What the task requires: Output each line of the data word for word, from the first through the line that holds "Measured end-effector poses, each", and leave off whatever follows.

Material for the task:

☆ ☆ ☆ ☆

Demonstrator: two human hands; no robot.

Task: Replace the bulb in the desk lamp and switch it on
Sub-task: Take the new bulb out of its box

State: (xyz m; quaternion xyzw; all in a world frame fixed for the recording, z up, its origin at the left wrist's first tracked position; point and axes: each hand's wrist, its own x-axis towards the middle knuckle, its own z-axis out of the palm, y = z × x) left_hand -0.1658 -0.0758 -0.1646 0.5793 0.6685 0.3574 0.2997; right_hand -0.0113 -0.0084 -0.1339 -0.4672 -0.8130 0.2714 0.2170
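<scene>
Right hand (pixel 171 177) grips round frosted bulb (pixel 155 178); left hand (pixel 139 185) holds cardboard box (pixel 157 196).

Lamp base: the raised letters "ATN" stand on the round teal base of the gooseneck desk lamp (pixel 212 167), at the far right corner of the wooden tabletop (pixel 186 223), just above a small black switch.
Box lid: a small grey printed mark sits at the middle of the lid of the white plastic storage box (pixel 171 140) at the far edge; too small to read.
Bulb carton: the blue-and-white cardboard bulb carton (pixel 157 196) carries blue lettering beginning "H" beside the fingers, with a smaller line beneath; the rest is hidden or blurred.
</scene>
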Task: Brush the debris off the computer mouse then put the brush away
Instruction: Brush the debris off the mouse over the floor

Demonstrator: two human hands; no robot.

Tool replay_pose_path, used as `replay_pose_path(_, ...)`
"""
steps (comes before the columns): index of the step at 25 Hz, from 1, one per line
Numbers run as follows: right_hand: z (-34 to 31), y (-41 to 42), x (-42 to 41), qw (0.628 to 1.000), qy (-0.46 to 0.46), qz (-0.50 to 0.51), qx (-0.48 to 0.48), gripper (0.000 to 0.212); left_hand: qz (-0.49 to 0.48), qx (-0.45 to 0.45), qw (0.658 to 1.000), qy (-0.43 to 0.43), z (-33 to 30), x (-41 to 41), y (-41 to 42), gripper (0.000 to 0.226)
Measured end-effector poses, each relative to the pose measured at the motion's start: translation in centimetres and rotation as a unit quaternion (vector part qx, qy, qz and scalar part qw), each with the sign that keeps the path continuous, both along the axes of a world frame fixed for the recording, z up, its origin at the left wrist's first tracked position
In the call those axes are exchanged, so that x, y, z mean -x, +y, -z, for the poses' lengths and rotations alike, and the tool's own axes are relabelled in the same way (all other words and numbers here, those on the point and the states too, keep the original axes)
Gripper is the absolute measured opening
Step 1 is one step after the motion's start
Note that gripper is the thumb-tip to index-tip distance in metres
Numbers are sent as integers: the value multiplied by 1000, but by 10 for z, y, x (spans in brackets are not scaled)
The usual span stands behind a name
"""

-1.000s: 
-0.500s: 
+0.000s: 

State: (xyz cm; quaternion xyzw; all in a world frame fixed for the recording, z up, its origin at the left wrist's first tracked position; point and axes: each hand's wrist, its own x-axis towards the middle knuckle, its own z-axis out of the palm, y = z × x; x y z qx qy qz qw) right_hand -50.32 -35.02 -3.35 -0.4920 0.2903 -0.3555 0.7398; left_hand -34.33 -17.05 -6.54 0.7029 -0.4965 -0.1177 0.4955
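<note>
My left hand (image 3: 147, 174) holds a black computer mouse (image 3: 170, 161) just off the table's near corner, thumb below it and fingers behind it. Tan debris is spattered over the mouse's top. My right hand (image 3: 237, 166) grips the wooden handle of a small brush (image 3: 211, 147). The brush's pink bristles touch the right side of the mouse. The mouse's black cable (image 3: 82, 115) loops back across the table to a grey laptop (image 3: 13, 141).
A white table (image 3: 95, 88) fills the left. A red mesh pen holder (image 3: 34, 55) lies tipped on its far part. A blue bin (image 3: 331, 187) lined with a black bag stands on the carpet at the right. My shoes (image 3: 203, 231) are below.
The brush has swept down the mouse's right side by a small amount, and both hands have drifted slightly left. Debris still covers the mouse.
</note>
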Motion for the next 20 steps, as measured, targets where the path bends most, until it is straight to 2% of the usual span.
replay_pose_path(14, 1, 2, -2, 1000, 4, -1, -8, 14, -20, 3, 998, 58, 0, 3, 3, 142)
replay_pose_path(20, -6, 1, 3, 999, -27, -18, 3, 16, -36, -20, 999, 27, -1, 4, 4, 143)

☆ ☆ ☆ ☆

Reply to the task:
Demonstrator: two human hands; no robot.

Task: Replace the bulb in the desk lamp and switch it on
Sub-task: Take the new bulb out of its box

State: (xyz m; quaternion xyzw; all in a world frame fixed for the recording, z up, its origin at the left wrist's first tracked position; point and axes: each hand's wrist, its own x-axis towards the middle knuckle, its own z-axis out of the palm, y = z × x) left_hand -0.1658 -0.0758 -0.1646 0.5793 0.6685 0.3574 0.2997; right_hand -0.0113 -0.0084 -0.1339 -0.4672 -0.8130 0.2714 0.2170
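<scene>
Right hand (pixel 171 177) grips round frosted bulb (pixel 155 178); left hand (pixel 139 185) holds cardboard box (pixel 157 196).

Lamp base: the raised letters "ATN" stand on the round teal base of the gooseneck desk lamp (pixel 212 167), at the far right corner of the wooden tabletop (pixel 186 223), just above a small black switch.
Box lid: a small grey printed mark sits at the middle of the lid of the white plastic storage box (pixel 171 140) at the far edge; too small to read.
Bulb carton: the blue-and-white cardboard bulb carton (pixel 157 196) carries blue lettering beginning "H" beside the fingers, with a smaller line beneath; the rest is hidden or blurred.
</scene>
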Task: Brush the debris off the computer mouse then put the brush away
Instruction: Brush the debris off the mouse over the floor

Demonstrator: two human hands; no robot.

Tool replay_pose_path, used as `replay_pose_path(_, ...)`
"""
steps (comes before the columns): index of the step at 25 Hz, from 1, one per line
Numbers run as follows: right_hand: z (-34 to 31), y (-41 to 42), x (-42 to 41), qw (0.628 to 1.000), qy (-0.46 to 0.46), qz (-0.50 to 0.51), qx (-0.48 to 0.48), gripper (0.000 to 0.212); left_hand: qz (-0.49 to 0.48), qx (-0.45 to 0.45), qw (0.658 to 1.000), qy (-0.43 to 0.43), z (-33 to 30), x (-41 to 41), y (-41 to 42), gripper (0.000 to 0.226)
Measured end-effector poses, each relative to the pose measured at the motion's start: translation in centimetres and rotation as a unit quaternion (vector part qx, qy, qz and scalar part qw), each with the sign that keeps the path continuous, both along the axes of a world frame fixed for the recording, z up, its origin at the left wrist's first tracked position

Nothing further is needed for this exercise.